The FCC reportedly approved the merger of Sprint Nextel and SoftBank. The approval was the last hurdle in the Japanese company’s drawn-out battle to take control of the No. 3 U.S. wireless provider. SoftBank’s $21.6 billion deal to buy 78 percent of Sprint would mark the largest-ever overseas acquisition by a Japanese company.

Tribune said it reached a deal to buy Local TV Holdings’ 19 TV stations for $2.73 billion in cash, significantly boosting its television business as it looks to sell its newspaper operations.


The Federal Reserve ordered banks to set aside more capital as a cushion against losses, and it plans to ratchet up standards further in the months ahead.

The International Monetary Fund pressed Italy to do more about “unacceptably high” unemployment, especially among young people and women, and urged it to bring back an unpopular property tax whose return could threaten the survival of Premier Enrico Letta’s coalition government.

Germany and Spain signed a deal under which Berlin will provide about $1 billion to ease a credit crunch for small and medium-size Spanish companies.

Oil prices slipped toward $105 a barrel on Thursday after Egypt’s army ousted its president, helping to ease concerns over the threat of supply disruption in the Middle East. The Suez Canal, a vital waterway for oil shipments, was not affected by the recent unrest, but analysts said real and threatened supply disruptions in regions including the Middle East, which pumps a third of the world’s oil, would support prices.

Canada’s banks are considering a plan to make Toronto the first North American trading hub for China’s yuan, joining a global race for a share of trading in the currency of the world’s second-largest economy.

Average U.S. fixed-rate mortgages fell to 4.29 percent, down from 4.46 percent the week before, the highest in two years and a full point more than a month ago. The average on the 15-year mortgage fell to 3.39 percent, down from 3.50 percent — the highest since August 2011.

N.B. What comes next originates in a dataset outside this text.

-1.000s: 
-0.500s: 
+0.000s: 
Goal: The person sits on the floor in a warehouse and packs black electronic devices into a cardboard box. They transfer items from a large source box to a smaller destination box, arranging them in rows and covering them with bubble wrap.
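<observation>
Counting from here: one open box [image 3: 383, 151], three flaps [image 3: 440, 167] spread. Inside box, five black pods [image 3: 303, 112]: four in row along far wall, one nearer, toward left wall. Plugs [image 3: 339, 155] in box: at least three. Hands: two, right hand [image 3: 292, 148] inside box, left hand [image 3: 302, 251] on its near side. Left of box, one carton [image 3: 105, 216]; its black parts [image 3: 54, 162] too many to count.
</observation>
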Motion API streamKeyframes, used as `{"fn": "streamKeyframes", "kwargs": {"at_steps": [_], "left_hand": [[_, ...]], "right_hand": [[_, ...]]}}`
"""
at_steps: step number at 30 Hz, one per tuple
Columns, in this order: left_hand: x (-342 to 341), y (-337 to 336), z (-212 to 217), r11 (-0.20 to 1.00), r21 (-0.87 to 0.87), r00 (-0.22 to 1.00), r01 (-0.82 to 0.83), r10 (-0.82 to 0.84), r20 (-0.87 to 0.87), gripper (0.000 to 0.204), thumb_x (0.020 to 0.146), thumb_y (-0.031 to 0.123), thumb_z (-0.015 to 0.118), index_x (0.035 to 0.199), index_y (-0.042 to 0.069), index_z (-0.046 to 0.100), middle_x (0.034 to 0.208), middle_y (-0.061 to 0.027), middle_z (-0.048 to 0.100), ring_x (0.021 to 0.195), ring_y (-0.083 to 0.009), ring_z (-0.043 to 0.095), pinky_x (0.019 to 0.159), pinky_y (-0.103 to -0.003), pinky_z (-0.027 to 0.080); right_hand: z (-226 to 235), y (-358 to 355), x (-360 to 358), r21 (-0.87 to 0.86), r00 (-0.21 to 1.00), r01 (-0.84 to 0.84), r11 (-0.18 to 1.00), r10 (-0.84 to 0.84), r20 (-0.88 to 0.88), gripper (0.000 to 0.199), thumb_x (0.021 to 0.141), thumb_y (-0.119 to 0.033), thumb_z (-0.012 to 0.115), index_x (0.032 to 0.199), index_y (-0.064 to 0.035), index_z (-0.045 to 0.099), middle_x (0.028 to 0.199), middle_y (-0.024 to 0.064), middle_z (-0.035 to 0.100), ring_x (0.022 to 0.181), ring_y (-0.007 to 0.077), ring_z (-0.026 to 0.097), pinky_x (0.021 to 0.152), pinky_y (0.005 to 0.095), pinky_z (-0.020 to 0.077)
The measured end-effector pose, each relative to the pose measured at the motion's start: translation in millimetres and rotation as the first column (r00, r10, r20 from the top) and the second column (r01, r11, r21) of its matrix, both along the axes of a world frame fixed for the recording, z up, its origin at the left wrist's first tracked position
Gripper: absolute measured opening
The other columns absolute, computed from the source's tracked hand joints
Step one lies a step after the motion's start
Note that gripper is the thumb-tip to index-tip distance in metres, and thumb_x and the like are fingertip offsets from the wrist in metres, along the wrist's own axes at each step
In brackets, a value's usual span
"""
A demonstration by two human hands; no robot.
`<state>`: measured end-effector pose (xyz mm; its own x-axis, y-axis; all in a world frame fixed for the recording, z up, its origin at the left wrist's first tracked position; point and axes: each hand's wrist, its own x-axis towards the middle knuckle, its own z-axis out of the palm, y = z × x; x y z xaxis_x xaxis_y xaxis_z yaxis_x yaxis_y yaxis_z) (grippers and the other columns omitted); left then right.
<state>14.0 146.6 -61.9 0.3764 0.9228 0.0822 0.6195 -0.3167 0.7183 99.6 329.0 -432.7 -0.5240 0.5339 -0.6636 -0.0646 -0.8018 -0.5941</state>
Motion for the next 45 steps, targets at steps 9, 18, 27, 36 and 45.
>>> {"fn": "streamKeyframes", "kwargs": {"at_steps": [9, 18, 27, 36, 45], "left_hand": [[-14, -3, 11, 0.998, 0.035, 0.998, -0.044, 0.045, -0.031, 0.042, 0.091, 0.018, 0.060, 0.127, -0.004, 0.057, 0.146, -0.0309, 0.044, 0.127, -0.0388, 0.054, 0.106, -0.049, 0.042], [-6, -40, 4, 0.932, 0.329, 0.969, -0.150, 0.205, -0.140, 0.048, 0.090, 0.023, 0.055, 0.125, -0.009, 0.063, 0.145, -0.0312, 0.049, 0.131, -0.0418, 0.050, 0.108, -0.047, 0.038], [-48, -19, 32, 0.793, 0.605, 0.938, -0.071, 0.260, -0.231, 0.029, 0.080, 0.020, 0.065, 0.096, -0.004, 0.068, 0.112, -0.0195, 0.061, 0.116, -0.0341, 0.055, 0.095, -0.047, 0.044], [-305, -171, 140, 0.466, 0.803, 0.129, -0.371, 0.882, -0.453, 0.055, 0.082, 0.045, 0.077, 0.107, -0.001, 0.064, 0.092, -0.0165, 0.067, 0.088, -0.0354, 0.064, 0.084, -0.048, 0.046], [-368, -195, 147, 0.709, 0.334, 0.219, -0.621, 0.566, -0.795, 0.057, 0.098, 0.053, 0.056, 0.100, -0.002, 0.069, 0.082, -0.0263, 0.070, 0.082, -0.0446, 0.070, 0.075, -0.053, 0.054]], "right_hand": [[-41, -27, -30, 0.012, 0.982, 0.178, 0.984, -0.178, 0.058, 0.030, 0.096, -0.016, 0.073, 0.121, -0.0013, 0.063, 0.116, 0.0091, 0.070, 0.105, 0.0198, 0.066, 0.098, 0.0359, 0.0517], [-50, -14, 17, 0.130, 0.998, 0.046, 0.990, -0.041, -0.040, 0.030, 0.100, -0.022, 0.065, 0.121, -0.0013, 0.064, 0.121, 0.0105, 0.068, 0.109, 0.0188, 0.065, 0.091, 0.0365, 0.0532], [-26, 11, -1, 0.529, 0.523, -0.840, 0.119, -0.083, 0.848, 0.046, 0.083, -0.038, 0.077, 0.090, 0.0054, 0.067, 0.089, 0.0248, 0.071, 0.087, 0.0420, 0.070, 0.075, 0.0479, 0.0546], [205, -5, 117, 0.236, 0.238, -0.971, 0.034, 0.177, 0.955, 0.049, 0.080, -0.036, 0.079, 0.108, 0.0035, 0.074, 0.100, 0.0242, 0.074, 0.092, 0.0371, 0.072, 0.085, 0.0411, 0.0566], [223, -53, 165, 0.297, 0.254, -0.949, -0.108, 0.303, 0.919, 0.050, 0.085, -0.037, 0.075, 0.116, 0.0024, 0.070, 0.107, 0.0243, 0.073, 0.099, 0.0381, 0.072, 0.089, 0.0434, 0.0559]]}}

U.S. manufacturing activity grew in June behind a pickup in new orders, exports and production. The Institute for Supply Management said its index of factory activity increased to 50.9 in June. That’s up from 49 in May, which was the lowest reading in four years. A reading above 50 suggests growth.


Across-the-board federal spending cuts have reduced benefits for the long-term jobless by nearly 15 percent.


Douglas C. Engelbart, a computer science visionary who was credited with inventing the mouse, the now-ubiquitous device that first allowed consumers to navigate virtual desktops with clicks and taps, died at 88.

Theodore H. Reed, who turned the National Zoo into an international destination, most notably through the acquisition of two Chinese giant pandas, died at 90.

Games publisher Zynga replaced chief executive Mark Pincus with Don Mattrick, who headed Microsoft’s critical Xbox business.

— From The Post and news services

U.S. jobs added in June

Job creation for the month was significantly stronger than it seemed in April and May. On the news, bonds endured an epic sell-off Friday morning, enough to drive longer-term government borrowing costs to their highest level since the summer of 2011. The jobless rate stayed at 7.6 percent, while hourly earnings in the year ended in June advanced by the most since July 2011.